THE NEXT MORNING, when a water bailiff came to tell Gyltha that Simon’s corpse was being delivered to the castle, Adelia knew she had been swearing as their punt passed his body where it had floated, face down, in the Trumpington reeds.

Ten

Is she hearing me?” Sir Rowley asked Gyltha.

“They’re hearing you in Peterborough,” Gyltha said. The tax collector had been shouting. “She just ain’t listening.”

She was listening, but not to Sir Rowley Picot. The voice she heard was that of Simon of Naples, clear as clear, and saying nothing significant, merely chatting as he’d used to chat in his light, busy tenor-actually, at the moment, about wool and its processes. “Can you conceive of the difficulty in achieving of the color black?”

She wanted to tell him that her difficulty now was of conceiving him to be dead, that she was delaying the moment because the loss was too great and must therefore be ignored, a life removed revealing a chasm that she had not seen because he’d filled it.
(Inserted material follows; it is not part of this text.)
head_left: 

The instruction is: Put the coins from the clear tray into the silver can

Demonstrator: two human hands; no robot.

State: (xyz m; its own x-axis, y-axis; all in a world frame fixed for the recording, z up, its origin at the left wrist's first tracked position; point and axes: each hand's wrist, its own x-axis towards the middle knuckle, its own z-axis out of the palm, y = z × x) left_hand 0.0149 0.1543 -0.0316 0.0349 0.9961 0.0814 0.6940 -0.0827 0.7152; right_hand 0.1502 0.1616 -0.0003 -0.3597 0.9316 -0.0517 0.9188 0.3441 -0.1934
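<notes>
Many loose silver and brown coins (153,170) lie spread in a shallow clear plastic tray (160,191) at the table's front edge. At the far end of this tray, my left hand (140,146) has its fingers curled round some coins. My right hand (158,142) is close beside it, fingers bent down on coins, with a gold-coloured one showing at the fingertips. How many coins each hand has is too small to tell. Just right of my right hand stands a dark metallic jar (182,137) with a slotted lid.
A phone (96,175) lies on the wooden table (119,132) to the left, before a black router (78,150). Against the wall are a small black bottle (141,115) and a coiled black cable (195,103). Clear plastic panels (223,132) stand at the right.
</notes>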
They were mistaken. Simon was not the sort of person to be dead.

Sir Rowley looked around Old Benjamin’s kitchen for help. Were all its women poleaxed? And the boy? Was she going to sit and stare into the fire forever?

He appealed to the eunuch, who stood with folded arms, staring out the doorway at the river.

“Mansur.” He had to go close so that their faces were level. “Mansur. The body is at the castle. Any minute the Jews are going to discover that it is there and bury it themselves. They know him to be one of their own. Listen to me.” He reached up to the man’s shoulders and shook him. “There’s no time for her to mourn. She must examine the corpse first. He was murdered, don’t you see?”

“You speak Arabic?”

“What do you think I’m speaking, you great camel? Wake her up, make her move.”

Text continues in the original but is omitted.